You’re lumping all religions together, where in fact they vary enormously. The denominations which support same-sex marriage are a lot less patriarchal, and a lot less concerned with issues such as fertility, than the ones which oppose it. I grew up as a Reform Jew, and was also a member of a Liberal community for years (indeed, Rabbi Aaron was briefly my rabbi), and I always admired the way in which Liberal Judaism has fought against sexism. Do you even know what is said in a Liberal Jewish wedding ceremony? Are you assuming that all faiths should follow a “conventional wedding”, complete with “Dearly beloved” as the opening phrase?
And why should we assume that same-sex couples cannot have children? Mixed-sex couples frequently choose not to procreate, or are unable to do so. For all the talk coming from the equal marriage opponents about marriage being for the purpose of procreation, I’ve yet to hear of a single faith which would deny marriage to an older or infertile couple.
It’s frustrating that religious marriages are being left out of the consultation.
It feels like we have already established the principle and the need and desire for them just a few months ago when “religious” CPs was being discussed.
Surely it would be just as easy to make the change now rather than later on.

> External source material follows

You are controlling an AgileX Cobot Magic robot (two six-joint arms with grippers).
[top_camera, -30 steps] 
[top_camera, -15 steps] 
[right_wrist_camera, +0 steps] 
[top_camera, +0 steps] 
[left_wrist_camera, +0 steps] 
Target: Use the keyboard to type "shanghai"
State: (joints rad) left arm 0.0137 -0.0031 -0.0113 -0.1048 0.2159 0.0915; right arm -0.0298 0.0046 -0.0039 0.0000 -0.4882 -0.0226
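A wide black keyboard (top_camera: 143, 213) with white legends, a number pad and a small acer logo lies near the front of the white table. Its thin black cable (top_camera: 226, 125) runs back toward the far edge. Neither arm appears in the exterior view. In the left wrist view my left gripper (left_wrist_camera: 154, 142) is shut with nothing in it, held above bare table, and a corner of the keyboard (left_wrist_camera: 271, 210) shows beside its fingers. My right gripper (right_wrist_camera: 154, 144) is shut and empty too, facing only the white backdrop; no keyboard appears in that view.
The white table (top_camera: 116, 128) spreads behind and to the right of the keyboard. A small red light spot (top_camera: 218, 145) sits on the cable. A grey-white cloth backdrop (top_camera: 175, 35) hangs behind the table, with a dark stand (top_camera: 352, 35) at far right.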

My fear is that Baroness TweedKnickers of M&S will just come up with a “prayer” again to say it’s not legally sound with or without the change and at least if the govt has put in the opts outs/opt ins from the start they can say it’s all been covered in detail….
It’s that ongoing, unwritten rule: politicians and religious leaders will avoid confrontation at any cost.
What a splendid person. A shame so many other religious leaders aren’t as enlightened.
Good to see somebody who follows their personal faith, rather than religious edict and dogma passed down like some corporate mission statement.
Yes, although I’d like to point out that he’s also following the official position of both Liberal and Reform Judaism. It’s not just individual rabbis calling for religious same-sex marriage. There’s an official demand for it which has been deliberately ignored by the mainstream press.
Even better then.
Admirable man! And what a stark contrast with the other report about the Muslim preacher who believes ‘As Muslims, we follow what Allah commands us without seeking the reason or the wisdom behind it.’
Brilliant. Clear. Articulate. Passionate. With rabbis like you and Laura and Miriam around, there really is hope for Progressive Judaism.
Aaron Goldstein – hats off to you:-).
‘… I am used to our culture of fudging our way forwards but the reasons why we need to keep pushing for Full Marriage Equality remain the same.’
And this: ‘ If dogma is not to take the place of love, then it is time to progress our definition of the institution of marriage.’
Wonderful and if only we could all remember that procreation and legality has little to do with the desire to love and cherish each other. It is the proclamation of commitment that is the driver.
Mind you, I think that the Registry of Births, Deaths and Marriages should be the registering body while the ensuing celebration can be a religious (or no) occasion.
But this is an excellent article.
As a Canadian, I fought long and hard to make full gay marriage legal. When our government offered wishy-washy “domestic partnerships” they were rejected by Canada’s gay community, as we insisted on being fully equal. It drives me mad that Britons refer to gay domestic partnerships as “marriages”. THEY AREN’T.
Aaron is my Rabbi and it gladdens my heart to read his words. If only the Chief Rabbi could be selected from among Progressive Judaism ministers … But sadly the official voice of British Jewry will remain hostile to gay marriage.